Eastern Roman emperor
- Reign: 23 November 602 – 5 October 610
- Predecessor: Maurice
- Successor: Heraclius
- Born: 547 Thracia or Cappadocia
- Died: 5 October 610 (aged 62–63) Constantinople
- Spouse: Leontia
- Issue: Domentzia

Regnal name
- Imperator Caesar Flavius Focas Augustus
- Mother: Domentzia
- Religion: Chalcedonian Christianity

= Phocas =

Roman emperor from 602 to 610

Phocas (Focas; Φωκᾶς; 547 – 5 October 610) was Eastern Roman emperor from 602 to 610. Initially a middle-ranking officer in the Roman army, Phocas rose to prominence as a spokesman for dissatisfied soldiers in their disputes with the court of the Emperor Maurice. When the army rebelled in 602, Phocas emerged as the leader of the mutiny. The revolt led to the overthrow and execution of Maurice in November 602.

Phocas deeply mistrusted the uncooperative elite of Constantinople, to whom he was a usurper and a provincial boor.
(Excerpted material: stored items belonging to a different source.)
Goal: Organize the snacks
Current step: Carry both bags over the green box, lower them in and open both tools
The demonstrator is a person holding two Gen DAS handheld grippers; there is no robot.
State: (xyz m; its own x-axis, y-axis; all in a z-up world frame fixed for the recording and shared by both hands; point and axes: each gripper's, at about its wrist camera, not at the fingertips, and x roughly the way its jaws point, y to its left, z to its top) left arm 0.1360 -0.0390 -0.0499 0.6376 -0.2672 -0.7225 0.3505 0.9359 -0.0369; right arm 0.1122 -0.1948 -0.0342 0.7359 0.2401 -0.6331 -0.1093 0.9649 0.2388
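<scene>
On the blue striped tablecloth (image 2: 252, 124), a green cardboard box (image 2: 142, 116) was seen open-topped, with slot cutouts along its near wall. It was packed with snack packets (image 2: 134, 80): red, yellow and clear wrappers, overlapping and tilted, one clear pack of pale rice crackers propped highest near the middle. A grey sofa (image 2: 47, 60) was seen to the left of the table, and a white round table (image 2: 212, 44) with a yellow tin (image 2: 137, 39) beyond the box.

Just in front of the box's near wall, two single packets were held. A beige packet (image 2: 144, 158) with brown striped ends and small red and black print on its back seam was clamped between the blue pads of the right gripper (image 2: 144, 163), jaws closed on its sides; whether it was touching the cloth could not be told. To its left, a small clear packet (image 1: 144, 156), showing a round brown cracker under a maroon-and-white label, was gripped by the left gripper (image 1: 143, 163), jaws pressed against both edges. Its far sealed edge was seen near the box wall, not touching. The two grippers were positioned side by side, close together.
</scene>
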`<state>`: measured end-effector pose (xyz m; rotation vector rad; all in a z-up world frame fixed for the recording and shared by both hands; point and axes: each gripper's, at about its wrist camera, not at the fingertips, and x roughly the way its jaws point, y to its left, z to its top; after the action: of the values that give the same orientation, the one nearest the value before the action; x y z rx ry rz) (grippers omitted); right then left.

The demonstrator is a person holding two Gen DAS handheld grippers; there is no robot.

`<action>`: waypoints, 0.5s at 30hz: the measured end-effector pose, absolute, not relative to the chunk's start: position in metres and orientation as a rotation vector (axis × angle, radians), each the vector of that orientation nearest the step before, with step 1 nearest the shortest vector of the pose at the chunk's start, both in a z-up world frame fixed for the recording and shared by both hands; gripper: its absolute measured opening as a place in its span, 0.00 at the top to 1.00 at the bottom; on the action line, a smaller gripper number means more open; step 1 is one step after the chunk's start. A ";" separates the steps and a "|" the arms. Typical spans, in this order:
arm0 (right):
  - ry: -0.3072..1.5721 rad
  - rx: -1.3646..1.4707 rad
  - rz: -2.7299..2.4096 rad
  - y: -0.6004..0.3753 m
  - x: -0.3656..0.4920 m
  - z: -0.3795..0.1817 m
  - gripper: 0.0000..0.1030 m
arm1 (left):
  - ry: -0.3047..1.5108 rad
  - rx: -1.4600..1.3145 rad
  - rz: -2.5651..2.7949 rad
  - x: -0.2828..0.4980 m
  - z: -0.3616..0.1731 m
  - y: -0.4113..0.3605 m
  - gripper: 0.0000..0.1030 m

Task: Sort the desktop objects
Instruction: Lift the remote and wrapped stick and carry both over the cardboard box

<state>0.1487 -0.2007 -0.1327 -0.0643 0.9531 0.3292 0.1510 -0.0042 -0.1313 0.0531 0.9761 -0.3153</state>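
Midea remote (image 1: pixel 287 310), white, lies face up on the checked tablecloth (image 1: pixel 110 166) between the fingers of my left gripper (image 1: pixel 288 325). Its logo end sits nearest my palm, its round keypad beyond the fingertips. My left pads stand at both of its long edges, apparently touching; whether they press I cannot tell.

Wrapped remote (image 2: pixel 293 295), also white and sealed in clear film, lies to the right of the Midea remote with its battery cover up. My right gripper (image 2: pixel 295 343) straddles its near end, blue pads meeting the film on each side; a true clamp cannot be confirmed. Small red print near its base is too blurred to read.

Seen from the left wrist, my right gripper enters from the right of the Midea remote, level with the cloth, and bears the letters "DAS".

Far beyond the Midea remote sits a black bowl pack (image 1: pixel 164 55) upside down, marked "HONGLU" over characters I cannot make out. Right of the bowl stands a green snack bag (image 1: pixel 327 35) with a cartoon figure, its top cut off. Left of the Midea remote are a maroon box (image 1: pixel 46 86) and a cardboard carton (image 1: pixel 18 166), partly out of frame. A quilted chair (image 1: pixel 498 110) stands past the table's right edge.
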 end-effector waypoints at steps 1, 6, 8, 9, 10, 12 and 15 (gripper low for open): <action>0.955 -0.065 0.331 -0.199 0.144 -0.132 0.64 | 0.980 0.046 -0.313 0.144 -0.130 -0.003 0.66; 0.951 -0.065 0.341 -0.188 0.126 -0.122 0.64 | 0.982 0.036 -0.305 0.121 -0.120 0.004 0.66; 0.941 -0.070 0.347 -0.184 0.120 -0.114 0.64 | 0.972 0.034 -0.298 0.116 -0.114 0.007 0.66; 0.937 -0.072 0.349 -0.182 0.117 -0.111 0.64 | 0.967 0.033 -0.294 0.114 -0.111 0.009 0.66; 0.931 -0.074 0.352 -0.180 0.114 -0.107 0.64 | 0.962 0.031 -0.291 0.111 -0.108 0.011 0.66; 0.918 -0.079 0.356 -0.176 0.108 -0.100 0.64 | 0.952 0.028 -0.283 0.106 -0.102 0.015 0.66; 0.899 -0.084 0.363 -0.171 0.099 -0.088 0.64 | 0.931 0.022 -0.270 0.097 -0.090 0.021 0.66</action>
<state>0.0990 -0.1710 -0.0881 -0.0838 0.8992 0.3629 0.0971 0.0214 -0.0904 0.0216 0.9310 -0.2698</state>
He therefore attempted to base his regime on relatives installed in high military and administrative positions. He immediately faced challenges in domestic and foreign affairs, and responded with little success. He dealt with domestic opposition with increasing ruthlessness that alienated ever wider circles, including some of his own household. The Sasanian Empire launched a massive invasion of the eastern provinces. Finally, the exarch of Africa, Heraclius the Elder, rebelled against Phocas and gained wide support throughout the empire. Phocas attempted to use border troops to crush the rebellion, but this only resulted in allowing invaders to break into the heartlands of the Empire. Heraclius the Elder's son, Heraclius, took Constantinople on 5 October 610, executed Phocas the same day, and declared himself emperor.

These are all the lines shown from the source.